(14 years ago)
Commons ChamberThe right hon. Lady has raised this issue before, and she rightly says that the EHRC is doing what it is meant to do as an independent body. It is currently on the information trail, asking for information appertaining to the comprehensive spending review. All Departments are assessing the impact on equality and this Government have acted to protect the lowest-paid public sector workers, most of whom are women, from the public sector pay freeze. We have taken the lowest earners—800,000 people, most of whom are women—out of taxation. This Government have acted to protect women.

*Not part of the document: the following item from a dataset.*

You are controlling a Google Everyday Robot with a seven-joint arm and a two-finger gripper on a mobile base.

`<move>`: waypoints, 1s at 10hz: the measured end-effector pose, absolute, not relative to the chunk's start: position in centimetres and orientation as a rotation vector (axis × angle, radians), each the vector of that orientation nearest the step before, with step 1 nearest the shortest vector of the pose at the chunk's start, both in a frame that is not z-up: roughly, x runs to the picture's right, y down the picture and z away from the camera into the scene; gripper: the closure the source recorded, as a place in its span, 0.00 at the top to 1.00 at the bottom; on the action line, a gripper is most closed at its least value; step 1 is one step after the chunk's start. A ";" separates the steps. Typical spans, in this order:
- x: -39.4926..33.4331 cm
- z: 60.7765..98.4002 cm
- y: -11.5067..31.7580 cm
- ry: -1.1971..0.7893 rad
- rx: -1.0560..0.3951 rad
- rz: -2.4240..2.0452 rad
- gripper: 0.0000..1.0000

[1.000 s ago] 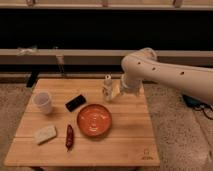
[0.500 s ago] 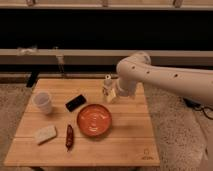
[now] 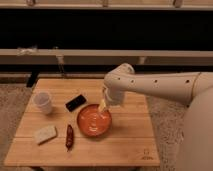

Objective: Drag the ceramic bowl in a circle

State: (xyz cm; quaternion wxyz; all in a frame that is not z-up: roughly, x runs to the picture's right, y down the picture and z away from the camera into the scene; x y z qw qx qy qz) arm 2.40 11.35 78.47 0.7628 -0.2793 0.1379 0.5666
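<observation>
Across the lower half of the view we see a light wooden table (image 3: 127,142), its slatted top standing on a speckled floor before a dark wall crossed by pale rails. Over its right side reaches the robot's white arm (image 3: 160,86), coming in from the right edge, bending above the far part of the table and turning down toward the middle.

Near the centre of the tabletop, a little toward the front, sits the ceramic bowl (image 3: 92,121), round, shallow and glossy orange-red, upright and the largest thing on the wood. Well to its left, near the far left corner, stands a small white cup (image 3: 43,101). At front left lies a pale rectangular sponge (image 3: 45,133), flat on the boards. Between cup and bowl, just beyond the bowl's far left edge, lies a flat black rectangular object (image 3: 75,102), set at a slant. Just left of the bowl, beside the sponge, lies a dark red chilli pepper (image 3: 69,136), pointing front to back.

Smallest, the gripper (image 3: 103,105) hangs at the arm's end, down at the bowl's far right rim; we cannot tell how wide it stands or whether it grips the rim.
</observation>
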 end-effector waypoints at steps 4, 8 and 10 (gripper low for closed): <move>2.0 81.5 13.0 0.336 -0.611 1.214 0.80; 1.8 83.3 13.9 0.370 -0.614 1.198 0.80; 2.0 84.0 14.2 0.381 -0.619 1.197 0.80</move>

3. If she will bring forward legislative proposals to amend the requirements for the disclosure of historical convictions for consensual homosexual intercourse for the purposes of preventing discrimination.
As my right hon. Friend the Minister for Women and Equalities said in her equalities speech last week, the rights and freedoms Bill will include provisions to ensure that those who were prosecuted for consensual gay sex with over-16s at a time when that was illegal may apply to have their conviction deleted from police records. As a result, they will no longer be required to disclose their conviction in any circumstances.
Does the Minister agree that one of the benefits of the change is that men with such convictions who have not previously volunteered for charities or other organisations will now be able to do so, as they will no longer have to make the disclosure in their Criminal Records Bureau checks?
My hon. Friend raises an important point. It is totally unfair and unjust that men who have a conviction for something that has long not been illegal should have to fear that being exposed—and exposed to partners they live with, who may not know. Such men will never again have to disclose that information. I hope very much that those gay men whom that has inhibited from volunteering will now find that inhibition removed.